◆ **Task to carry out**
What lines below hold the string "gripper"? Copy them all.

◆ **Entries provided**
★ ★ ★ ★
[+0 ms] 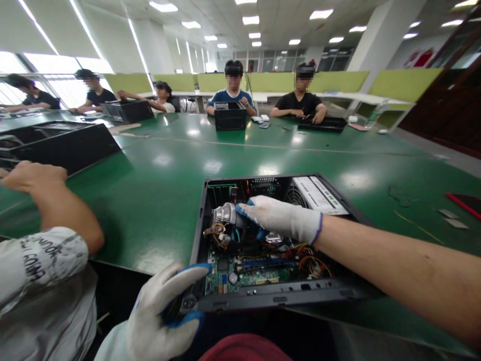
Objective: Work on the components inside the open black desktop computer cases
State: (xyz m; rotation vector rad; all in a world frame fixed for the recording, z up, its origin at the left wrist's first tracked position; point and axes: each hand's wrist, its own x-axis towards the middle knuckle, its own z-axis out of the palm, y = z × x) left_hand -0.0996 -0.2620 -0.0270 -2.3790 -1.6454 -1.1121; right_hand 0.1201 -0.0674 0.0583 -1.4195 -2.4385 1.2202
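Note:
An open desktop computer case lies on the green table in front of me, its motherboard showing. My right hand, in a white glove with blue fingertips, reaches inside and grips a CPU cooler. The cooler is tilted on its side above the board, its silvery finned heatsink facing left and its dark fan partly behind my fingers. Below it a metal CPU socket shows. My left hand, gloved alike, is at the near left corner of the case, thumb and fingers spread around it.
A power supply sits at the case's far right, with loose cables nearby. At left, a neighbour's bare arm rests by another black case. Several people work across the table. A red-edged object lies at right.

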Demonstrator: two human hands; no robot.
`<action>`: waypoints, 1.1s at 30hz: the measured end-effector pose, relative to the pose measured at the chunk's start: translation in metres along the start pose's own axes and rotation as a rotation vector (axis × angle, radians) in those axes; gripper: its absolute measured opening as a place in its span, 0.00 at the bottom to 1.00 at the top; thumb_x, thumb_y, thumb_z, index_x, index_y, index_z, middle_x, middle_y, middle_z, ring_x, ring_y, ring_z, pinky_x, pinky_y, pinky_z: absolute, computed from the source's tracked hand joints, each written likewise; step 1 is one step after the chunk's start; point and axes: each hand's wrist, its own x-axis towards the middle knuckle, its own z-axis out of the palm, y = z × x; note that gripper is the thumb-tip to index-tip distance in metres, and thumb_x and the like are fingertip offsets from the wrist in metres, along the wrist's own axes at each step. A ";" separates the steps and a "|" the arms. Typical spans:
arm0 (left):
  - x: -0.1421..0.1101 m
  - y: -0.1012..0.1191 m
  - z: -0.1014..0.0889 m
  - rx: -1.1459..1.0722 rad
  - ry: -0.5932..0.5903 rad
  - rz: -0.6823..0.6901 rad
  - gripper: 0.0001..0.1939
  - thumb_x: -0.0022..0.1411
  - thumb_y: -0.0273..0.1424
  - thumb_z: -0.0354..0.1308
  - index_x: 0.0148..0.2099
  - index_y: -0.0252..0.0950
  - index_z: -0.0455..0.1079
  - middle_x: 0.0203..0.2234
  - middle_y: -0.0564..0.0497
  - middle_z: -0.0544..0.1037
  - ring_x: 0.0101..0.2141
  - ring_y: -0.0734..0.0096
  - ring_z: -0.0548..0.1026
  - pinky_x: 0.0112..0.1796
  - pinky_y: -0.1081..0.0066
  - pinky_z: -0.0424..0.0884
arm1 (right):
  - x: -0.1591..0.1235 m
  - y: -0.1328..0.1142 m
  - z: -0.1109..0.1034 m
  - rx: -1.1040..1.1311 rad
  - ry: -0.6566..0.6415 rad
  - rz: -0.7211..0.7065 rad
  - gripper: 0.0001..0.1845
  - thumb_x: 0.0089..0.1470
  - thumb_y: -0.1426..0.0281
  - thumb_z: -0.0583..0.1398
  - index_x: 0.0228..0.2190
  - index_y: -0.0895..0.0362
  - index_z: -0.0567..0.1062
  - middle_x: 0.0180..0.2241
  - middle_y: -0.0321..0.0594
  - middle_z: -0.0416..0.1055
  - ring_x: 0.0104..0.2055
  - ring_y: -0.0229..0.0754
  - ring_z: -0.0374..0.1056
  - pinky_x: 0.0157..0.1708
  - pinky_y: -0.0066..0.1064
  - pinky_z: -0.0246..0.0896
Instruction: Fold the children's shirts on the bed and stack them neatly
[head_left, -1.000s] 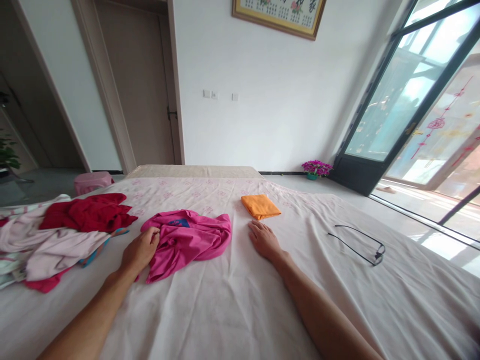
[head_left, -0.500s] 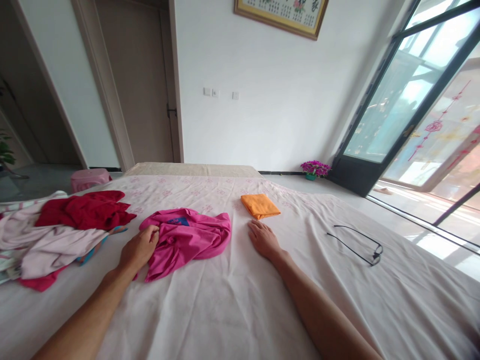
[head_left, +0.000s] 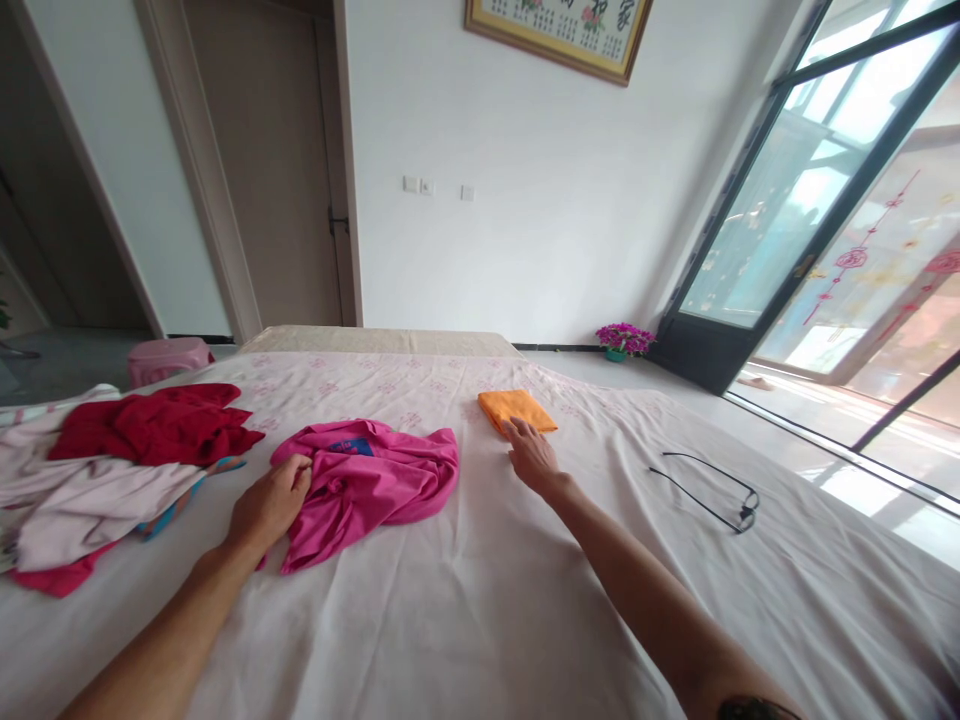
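A crumpled magenta shirt [head_left: 375,485] lies in the middle of the bed. My left hand [head_left: 268,503] grips its left edge with curled fingers. Farther back sits a folded orange cloth [head_left: 510,406]. My right hand [head_left: 531,455] reaches forward, fingers stretched flat, its fingertips touching the near edge of the orange cloth.
A heap of red [head_left: 150,423] and pale pink [head_left: 75,495] clothes lies at the left of the pale bedsheet [head_left: 480,600]. Black glasses [head_left: 712,490] rest at the right. A pink stool [head_left: 161,357], a flower pot [head_left: 622,340] and a glass door [head_left: 825,230] stand beyond.
My right hand has slid forward across the sheet and now touches the orange cloth. My left hand keeps its hold on the magenta shirt. The view has shifted a little.
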 end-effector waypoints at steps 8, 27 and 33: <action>0.000 0.001 -0.001 -0.010 0.011 -0.005 0.15 0.67 0.39 0.43 0.47 0.43 0.68 0.43 0.50 0.81 0.41 0.63 0.78 0.36 0.70 0.65 | 0.038 0.005 0.000 -0.107 -0.085 0.007 0.30 0.60 0.78 0.47 0.63 0.51 0.57 0.55 0.53 0.60 0.55 0.55 0.58 0.49 0.44 0.58; -0.001 0.005 -0.002 -0.010 0.009 -0.011 0.14 0.69 0.39 0.40 0.47 0.43 0.65 0.46 0.50 0.79 0.44 0.62 0.78 0.37 0.70 0.65 | 0.077 -0.021 0.019 -0.085 -0.035 0.173 0.21 0.62 0.75 0.46 0.50 0.58 0.72 0.53 0.55 0.63 0.49 0.51 0.65 0.45 0.40 0.60; 0.002 0.010 -0.013 -0.026 0.042 -0.178 0.22 0.68 0.46 0.37 0.52 0.41 0.64 0.44 0.44 0.80 0.42 0.55 0.79 0.36 0.65 0.67 | 0.064 -0.057 0.006 0.041 0.022 0.003 0.20 0.63 0.71 0.49 0.52 0.55 0.73 0.51 0.51 0.68 0.53 0.52 0.62 0.49 0.40 0.56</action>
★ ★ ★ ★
◆ **Task result**
`<action>`: waypoints, 1.1s at 30hz: the measured end-effector pose, relative to the pose measured at the chunk's start: translation in metres along the start pose's own axes and rotation as a rotation vector (axis × angle, radians) in those axes; gripper: its absolute measured opening as a place in its span, 0.00 at the bottom to 1.00 at the top; thumb_x, thumb_y, thumb_z, index_x, index_y, index_z, middle_x, middle_y, middle_z, ring_x, ring_y, ring_z, pinky_x, pinky_y, pinky_z: absolute, computed from the source's tracked hand joints, each written likewise; step 1 is one step after the chunk's start; point and axes: each hand's wrist, its own x-axis towards the middle knuckle, its own z-axis out of the palm, y = z × x; note that gripper is the thumb-tip to index-tip distance in metres, and thumb_x and the like are fingertip offsets from the wrist in metres, along the wrist's own axes at each step. A ";" separates the steps and a "|" the arms. Typical spans:
  - gripper: 0.0001..0.1939
  - gripper: 0.0001..0.1845

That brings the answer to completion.